Steve Oberle
Steve Oberle   18 July 2022

Sustainable Forestry and FAO's Global Forest Resource Assessment...

The Menominee Tribe has inhabited Northeast Wisconsin and Michigan's Upper Peninsula for generations, where ancestral tribal lands covered over 10 million acres. Following several treaties and land cessions, in 1854 the Menominee people were confined to their current Reservation lands, totaling 235,000 acres (note graphic).

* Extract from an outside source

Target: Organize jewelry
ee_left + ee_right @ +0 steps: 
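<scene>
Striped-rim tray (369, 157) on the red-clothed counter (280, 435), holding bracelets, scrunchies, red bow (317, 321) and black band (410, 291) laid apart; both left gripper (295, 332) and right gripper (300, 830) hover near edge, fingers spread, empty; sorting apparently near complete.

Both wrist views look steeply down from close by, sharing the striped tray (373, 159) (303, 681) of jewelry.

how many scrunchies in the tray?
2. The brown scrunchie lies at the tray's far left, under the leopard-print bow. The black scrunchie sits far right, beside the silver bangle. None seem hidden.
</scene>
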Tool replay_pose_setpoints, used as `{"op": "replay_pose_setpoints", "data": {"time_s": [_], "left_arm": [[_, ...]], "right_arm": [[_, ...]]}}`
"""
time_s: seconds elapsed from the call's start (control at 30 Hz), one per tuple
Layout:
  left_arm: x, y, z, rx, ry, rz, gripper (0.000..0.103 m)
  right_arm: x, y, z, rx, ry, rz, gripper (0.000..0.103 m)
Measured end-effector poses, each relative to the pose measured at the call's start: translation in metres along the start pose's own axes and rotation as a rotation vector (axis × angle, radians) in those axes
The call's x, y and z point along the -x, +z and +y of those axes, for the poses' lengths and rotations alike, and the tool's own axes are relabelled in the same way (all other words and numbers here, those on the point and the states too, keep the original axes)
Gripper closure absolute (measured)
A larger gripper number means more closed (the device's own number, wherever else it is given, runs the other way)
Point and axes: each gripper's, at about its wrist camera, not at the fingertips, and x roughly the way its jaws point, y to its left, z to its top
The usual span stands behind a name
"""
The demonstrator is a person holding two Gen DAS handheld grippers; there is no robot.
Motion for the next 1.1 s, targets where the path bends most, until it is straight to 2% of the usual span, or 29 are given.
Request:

The Menominee Forest has survived as an island of timber in an ocean of cleared land. It is representative of the Lake States boreal forest that existed prior to clearing for farming by settlers and timber barons (note aerial). The forest has been sustainably managed for more than 150 years and allows the Tribe to experience a traditional quality of life from an intact, diverse, productive, and healthy forest ecosystem on the reservation.

Responsible harvesting has been at the heart and the driving force for forest management on the Menominee Reservation. Currently, there is more standing saw timber volume (1.7 billion board feet) than there was in 1854 (estimated at 1.2 billion board feet). During this same period, over 2.25 billion board feet have been harvested from the same acreage (Menominee Tribal Enterprises, 2020).

FAO has been monitoring the world’s forests at 5 to 10 year intervals since 1946. The Global Forest Resources Assessments (FRA) are now produced every five years in an attempt to provide a consistent approach to describing the world’s forests and how they are changing. The Assessment is based on two primary sources of data: Country Reports prepared by National Correspondents and remote sensing that is conducted by FAO together with national focal points and regional partners. The scope of the FRA has changed regularly since the first assessment published in 1948 (FAO, 2022).

The Hand-in-Hand (HiH) Geospatial Platform is the enabling tool for the HiH Initiative unlocking over 2 million data layers for more targeted, evidence-based interventions. This Digital Public Good provides open-access geographic information, key food security indicators and agricultural statistics sourced from FAO and from external organizations such as NGOs, academia, the private sector, and space agencies (FAO, 2022).